Book cover: The World Without Us by Alan Weisman, copyright 2007.
history reading

“Nobility is expensive, nonproductive, and parasitic”

I checked my first book out of our new-to-us public library a couple of months ago. It was “The World Without Us” by Alan Weisman, a very good book, whose title accurately describes its contents (what would happen to nature and the human-built environment if humans were suddenly gone), but it took me foooooorever to read. I’ve been too busy moving stuff into the household and painting and such. Truth be told, I’ve also gotten into the habit of constantly reading short items on my phone, which takes time away from reading books.

Book cover: The World Without Us by Alan Weisman, copyright 2007.
Book cover: The World Without Us by Alan Weisman, copyright 2007.

Thank goodness the library kept automatically renewing the book until I was done with it. One of the most striking sentences came near the end of the book. Weisman quotes Arthur Demarest, an archaeologist of Mayan civilization, regarding the sudden collapse of Mayan society after about 1,600 years of relatively peaceful existence. (pg. 285-287)

“Society had evolved too many elites, all demanding exotic baubles.” (pg. 290)

I’m going to keep going with the rest of the paragraph, which ends in the statement that so caught my attention.

“He [Demarest] describes a culture wobbling under the weight of an excess of nobles, all needing quetzal feathers, jade, obsidian, fine chert, custom polychrome, fancy corbeled roofs, and animal furs.

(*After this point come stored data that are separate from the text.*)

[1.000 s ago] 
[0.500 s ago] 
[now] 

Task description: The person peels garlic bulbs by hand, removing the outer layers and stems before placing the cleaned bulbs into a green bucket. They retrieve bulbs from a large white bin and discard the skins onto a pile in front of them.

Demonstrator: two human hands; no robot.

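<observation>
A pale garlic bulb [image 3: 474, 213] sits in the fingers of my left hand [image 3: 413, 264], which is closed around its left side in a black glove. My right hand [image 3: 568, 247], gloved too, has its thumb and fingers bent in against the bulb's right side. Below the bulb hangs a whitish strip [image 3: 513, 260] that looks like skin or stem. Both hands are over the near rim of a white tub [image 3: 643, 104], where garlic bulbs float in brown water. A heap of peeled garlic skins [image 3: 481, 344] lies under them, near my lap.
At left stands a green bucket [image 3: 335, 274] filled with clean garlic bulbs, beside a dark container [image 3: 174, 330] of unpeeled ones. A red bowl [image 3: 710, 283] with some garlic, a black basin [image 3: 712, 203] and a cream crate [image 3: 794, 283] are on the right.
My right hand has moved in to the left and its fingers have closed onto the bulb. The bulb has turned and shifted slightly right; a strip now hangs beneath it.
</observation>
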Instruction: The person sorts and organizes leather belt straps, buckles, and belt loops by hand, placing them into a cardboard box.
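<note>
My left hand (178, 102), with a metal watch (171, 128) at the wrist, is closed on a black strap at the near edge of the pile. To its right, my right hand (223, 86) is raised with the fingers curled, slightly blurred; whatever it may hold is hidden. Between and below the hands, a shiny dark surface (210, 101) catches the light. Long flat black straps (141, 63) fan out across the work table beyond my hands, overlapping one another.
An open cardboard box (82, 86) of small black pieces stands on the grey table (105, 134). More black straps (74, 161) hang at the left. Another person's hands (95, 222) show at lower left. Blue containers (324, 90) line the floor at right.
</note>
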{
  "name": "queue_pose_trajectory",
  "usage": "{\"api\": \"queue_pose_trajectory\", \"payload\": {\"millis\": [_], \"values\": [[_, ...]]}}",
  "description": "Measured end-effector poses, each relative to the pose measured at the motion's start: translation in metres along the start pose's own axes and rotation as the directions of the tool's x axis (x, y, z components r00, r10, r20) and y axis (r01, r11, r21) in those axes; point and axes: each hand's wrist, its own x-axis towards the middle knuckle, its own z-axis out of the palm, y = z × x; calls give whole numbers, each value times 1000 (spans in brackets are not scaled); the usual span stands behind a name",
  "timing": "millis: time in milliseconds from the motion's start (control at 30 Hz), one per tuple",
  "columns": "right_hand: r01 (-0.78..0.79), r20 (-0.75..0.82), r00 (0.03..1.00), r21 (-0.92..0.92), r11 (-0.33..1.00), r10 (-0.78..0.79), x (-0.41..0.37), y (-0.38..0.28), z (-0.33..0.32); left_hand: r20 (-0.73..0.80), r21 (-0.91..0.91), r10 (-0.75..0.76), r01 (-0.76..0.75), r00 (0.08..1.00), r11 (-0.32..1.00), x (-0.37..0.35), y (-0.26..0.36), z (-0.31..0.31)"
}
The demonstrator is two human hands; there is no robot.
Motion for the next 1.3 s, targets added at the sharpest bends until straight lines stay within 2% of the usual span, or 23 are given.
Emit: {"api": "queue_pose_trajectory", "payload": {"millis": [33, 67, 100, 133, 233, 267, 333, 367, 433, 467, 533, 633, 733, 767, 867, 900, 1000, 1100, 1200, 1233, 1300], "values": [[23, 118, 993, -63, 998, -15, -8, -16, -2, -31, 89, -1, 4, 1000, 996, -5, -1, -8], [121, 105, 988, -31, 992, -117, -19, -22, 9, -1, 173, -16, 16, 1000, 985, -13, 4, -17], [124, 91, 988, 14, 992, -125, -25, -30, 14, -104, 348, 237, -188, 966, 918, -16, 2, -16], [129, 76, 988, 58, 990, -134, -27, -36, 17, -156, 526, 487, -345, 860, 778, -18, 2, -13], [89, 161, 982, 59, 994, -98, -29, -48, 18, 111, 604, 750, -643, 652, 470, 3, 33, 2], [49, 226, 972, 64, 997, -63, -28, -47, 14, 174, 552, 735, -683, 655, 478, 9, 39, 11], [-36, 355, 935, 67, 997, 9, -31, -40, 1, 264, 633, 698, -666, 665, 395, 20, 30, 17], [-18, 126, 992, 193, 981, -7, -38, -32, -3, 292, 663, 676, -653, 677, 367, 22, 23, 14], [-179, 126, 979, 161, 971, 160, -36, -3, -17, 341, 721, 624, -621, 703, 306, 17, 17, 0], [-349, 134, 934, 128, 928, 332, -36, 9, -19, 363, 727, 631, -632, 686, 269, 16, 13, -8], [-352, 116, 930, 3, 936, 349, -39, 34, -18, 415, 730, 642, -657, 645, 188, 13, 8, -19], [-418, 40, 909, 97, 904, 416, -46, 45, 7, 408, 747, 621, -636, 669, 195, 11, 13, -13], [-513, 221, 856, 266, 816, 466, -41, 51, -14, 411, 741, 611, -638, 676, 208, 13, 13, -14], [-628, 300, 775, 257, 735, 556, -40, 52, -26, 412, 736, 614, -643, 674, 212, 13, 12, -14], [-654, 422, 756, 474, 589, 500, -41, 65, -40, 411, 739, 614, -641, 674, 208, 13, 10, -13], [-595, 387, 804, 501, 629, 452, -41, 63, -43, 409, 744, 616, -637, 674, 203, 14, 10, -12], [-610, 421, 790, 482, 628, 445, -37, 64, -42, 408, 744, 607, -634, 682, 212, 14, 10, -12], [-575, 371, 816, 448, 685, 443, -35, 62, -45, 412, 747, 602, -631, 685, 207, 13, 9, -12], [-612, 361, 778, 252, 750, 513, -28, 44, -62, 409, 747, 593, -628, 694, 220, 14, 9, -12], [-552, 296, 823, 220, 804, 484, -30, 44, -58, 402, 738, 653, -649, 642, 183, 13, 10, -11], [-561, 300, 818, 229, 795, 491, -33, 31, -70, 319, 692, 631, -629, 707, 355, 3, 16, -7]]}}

Nobility is expensive, nonproductive, and parasitic, siphoning away too much of society’s energy to satisfy its frivolous cravings.” (pg. 290, emphasis mine)

What struck me is how much this describes what we are seeing in current day United States civilization and in other countries around the world, with monopolies, duopolies, and wealthy autocrats demanding more and more resources and power from the majority of citizens and from the earth itself. They won’t be satisfied until they crush democracy, ruin the lives of the impoverished (which is most of us), and turn Earth into an ashen hellscape. Which is why some of them, like Elon Musk and Jeff Bezos, are trying to figure out how to leave this planet and find new places to conquer.

Rather than appreciate and preserve what we have right here, they are engaging in expensive, marginally productive, and parasitic activities to satisfy their own frivolous cravings. What if they put their money (money scavenged off the productivity of others) toward solving climate change? Granted, Musk is the head of Tesla, where his employees build electric cars, but he could have used the $44 billion he spent on dismantling Twitter for something far more productive.

In confirming how much Musk spent to buy Twitter, I found an item on National Public Radio that indicates other people are paying for a chunk of that purchase, thus illustrating the parasitic aspect of nobility. []

The heartening point of the book, though maybe not heartening from the perspective of the Mayan people or any other civilization that has disappeared, is that Earth tends to rebound pretty quickly once an area is cleared of humans, making no distinction between the noble and the humble.

If only we could figure out how not to let the desire to become nobility take hold in our society, where it inevitably becomes a force of destruction.